Good point about objectivity vs. ambiguity. I actually meant more than that, though, when I titled this thread. Not only did I mean laws that are definite, I meant laws that are just, also.

Jordan,

Just take me to be using the maxim that it's not allowed to make any folks worse off -- rather than to join or contrast me with or against the conventional Pareto crowd. The conventional Pareto crowd is focused on the inferior subject matter of allocation (whether of rights or of whatever) , I'm focused on the superior subject of privation.


=========
The difference is in how the initial allocation of those rights is determined.
=========

When one's thoughts are aligned well with reality, it's clear that rights aren't ever "allocated" (granted by a governing body) to human beings.


=========
Objectivism tends to accept the Lockean labor theory of property acquisition: You mix your labor with something, and it's yours; first in time, first in right.
=========

The other necessity for property acquisition according to Objectivism is some kind of final causation (intended value).
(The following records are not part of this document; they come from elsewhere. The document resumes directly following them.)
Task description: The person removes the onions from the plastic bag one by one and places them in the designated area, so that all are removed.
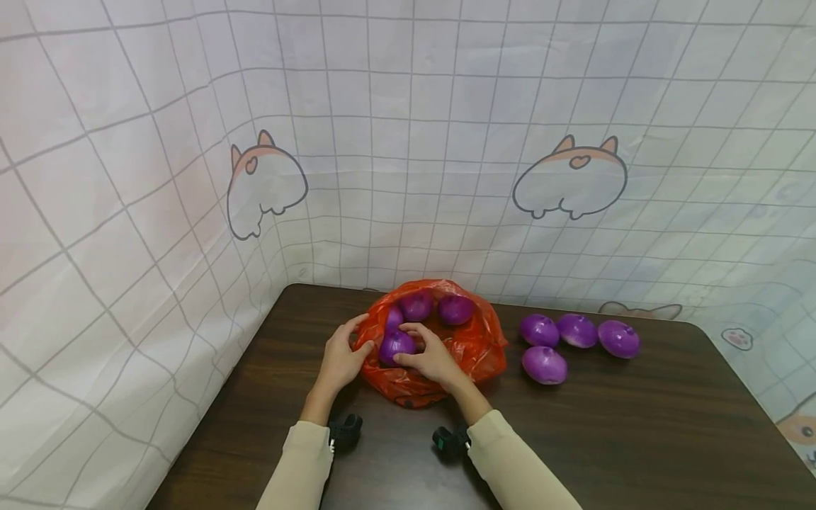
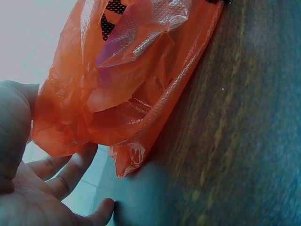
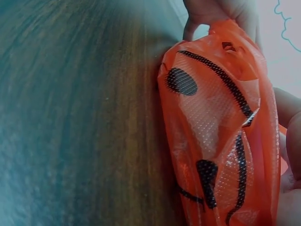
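Observation:
A red plastic bag (image 1: 484, 347) lies wide-mouthed on the table, with several purple onion-like balls inside. My right hand (image 1: 436, 360) reaches over the near rim and pinches one purple ball (image 1: 397, 346) between thumb and fingers, inside the bag's left part. The bag's left edge is gripped by my left hand (image 1: 341, 360), thumb on the inner side. In the left wrist view my left hand (image 2: 47, 188) has its fingers curved behind the red plastic (image 2: 127, 103). The right wrist view shows the bag's black-printed side (image 3: 202, 122) covering much of my right hand (image 3: 291, 141).
Right of the bag, several purple balls (image 1: 545, 365) sit in a group on the dark wooden table (image 1: 637, 425). A white grid-patterned cloth (image 1: 408, 142) with cartoon animals hangs behind and along the left side.

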The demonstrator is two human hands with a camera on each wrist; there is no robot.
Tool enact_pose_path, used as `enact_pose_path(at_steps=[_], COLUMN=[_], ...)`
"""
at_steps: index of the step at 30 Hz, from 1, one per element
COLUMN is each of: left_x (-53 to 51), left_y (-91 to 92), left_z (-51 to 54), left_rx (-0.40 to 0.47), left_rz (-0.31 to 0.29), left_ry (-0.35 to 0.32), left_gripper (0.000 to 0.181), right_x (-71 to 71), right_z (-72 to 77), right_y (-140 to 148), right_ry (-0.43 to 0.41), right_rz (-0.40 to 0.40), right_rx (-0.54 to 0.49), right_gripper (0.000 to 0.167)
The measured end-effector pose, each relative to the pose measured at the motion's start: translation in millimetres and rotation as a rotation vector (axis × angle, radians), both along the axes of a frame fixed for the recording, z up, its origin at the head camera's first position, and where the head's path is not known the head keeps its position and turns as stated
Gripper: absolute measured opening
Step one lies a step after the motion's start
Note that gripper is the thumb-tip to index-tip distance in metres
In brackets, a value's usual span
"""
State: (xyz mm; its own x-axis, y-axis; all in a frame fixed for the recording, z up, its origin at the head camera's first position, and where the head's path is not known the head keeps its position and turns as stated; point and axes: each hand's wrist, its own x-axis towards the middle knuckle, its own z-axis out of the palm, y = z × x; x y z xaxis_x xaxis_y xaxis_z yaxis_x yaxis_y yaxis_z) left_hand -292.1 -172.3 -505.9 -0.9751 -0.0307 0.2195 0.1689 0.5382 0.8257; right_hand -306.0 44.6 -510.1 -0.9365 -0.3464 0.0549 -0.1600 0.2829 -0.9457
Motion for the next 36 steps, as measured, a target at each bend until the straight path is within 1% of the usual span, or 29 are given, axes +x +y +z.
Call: enact_pose_path(at_steps=[7,11,16,23,30,34,36], left_x=[-0.9,-1.3,-1.0,-1.2,0.1,-0.3,-0.5], left_y=[0.3,0.4,0.7,1.2,0.6,-0.2,-0.7], left_z=[0.0,0.5,1.9,2.1,2.1,0.2,-0.7], left_rx=[-0.002,-0.005,-0.007,-0.001,-0.002,-0.005,-0.002], left_rz=[-0.002,-0.002,0.000,-0.001,0.004,0.003,0.001], left_ry=[0.005,0.012,0.008,0.003,0.003,0.014,0.017], left_gripper=[0.055,0.055,0.056,0.056,0.055,0.055,0.055], right_x=[-2.2,-2.8,-2.8,-3.0,1.4,3.0,4.2], right_z=[-2.6,-2.9,-2.7,-2.7,-1.2,-1.4,-1.1], right_y=[0,-1,-1,0,5,10,13], right_ry=[0.013,0.030,0.047,0.058,0.058,0.047,0.038], right_rz=[0.001,-0.001,-0.004,-0.009,-0.050,-0.078,-0.087], right_rx=[-0.010,0.004,0.015,0.003,-0.011,-0.014,-0.035], right_gripper=[0.055,0.056,0.057,0.057,0.059,0.061,0.061])
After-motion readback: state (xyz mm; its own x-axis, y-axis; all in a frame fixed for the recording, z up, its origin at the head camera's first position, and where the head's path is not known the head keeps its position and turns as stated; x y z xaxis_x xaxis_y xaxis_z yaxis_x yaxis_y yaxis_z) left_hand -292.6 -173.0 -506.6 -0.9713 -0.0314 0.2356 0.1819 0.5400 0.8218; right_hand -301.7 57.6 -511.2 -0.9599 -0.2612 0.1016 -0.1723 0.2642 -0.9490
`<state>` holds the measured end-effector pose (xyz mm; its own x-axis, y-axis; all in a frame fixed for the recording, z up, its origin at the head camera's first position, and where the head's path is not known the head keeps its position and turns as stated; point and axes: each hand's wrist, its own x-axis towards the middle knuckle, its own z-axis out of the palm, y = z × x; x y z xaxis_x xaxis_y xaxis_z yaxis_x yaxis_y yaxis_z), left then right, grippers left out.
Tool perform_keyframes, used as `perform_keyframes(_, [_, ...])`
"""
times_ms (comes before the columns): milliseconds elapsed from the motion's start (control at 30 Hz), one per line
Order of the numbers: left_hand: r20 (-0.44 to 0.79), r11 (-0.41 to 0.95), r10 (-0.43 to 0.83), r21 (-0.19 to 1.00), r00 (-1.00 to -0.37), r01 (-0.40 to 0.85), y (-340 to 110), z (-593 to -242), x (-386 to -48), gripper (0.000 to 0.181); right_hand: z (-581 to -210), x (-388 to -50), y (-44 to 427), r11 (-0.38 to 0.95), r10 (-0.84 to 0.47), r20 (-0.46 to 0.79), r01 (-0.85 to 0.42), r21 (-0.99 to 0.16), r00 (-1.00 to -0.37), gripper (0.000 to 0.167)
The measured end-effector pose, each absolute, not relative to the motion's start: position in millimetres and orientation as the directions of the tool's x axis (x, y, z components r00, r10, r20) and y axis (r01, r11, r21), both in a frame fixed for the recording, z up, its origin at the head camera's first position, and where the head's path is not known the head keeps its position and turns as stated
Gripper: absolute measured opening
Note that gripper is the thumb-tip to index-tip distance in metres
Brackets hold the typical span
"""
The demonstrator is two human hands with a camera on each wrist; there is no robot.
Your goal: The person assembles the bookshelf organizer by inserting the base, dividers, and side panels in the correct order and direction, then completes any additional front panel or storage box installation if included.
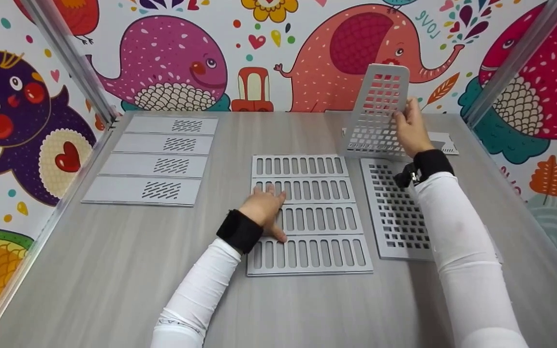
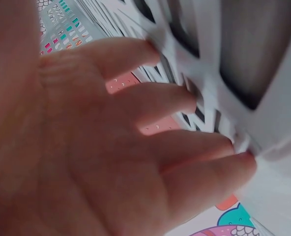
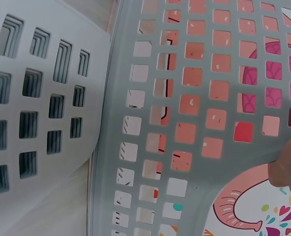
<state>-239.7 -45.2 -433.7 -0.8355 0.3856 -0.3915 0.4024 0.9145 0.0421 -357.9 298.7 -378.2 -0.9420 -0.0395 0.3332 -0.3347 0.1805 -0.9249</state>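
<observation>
In the head view my right hand [image 1: 411,126] pinches a grey panel with square holes [image 1: 389,69] by its right edge. The panel stands raised and tilted, its lower end near the table. From the right wrist view, the held panel [image 3: 234,160] has a curved cut at one corner, and only part of the right hand [image 3: 289,169] shows. My left hand [image 1: 262,207] lies with spread fingers on the left side of grey slotted panels [image 1: 329,235] laid in rows. The left wrist view has the fingertips of the left hand [image 2: 101,137] touching a slotted panel.
Stacked panels with square holes [image 1: 373,217] lie on the right, partly under my forearm. Behind the right hand lies a pale piece [image 1: 445,140]. On the left are several panels with slanted slits [image 1: 124,166]. Printed walls [image 1: 254,63] surround the table [image 1: 128,261].
</observation>
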Motion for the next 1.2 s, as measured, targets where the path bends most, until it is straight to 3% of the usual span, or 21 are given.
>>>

Here's a wacky example. Arabs, for instance, could use open oil wells as a means for human sacrifice (throwing in the infidels) -- but that doesn't make the oil wells "their" property. There's no added-value to using nature for destruction.


=========
If you would necessarily have either the Lockean or Pigouvian requisites I just described, you are at odds with Pareto.
=========

See above where I admitted that I wasn't a conventional Pareto Optimalitist -- but mere adapted the Aristotelian/Lockean idea that new laws shouldn't ever hurt anybody (because that's not what laws are for).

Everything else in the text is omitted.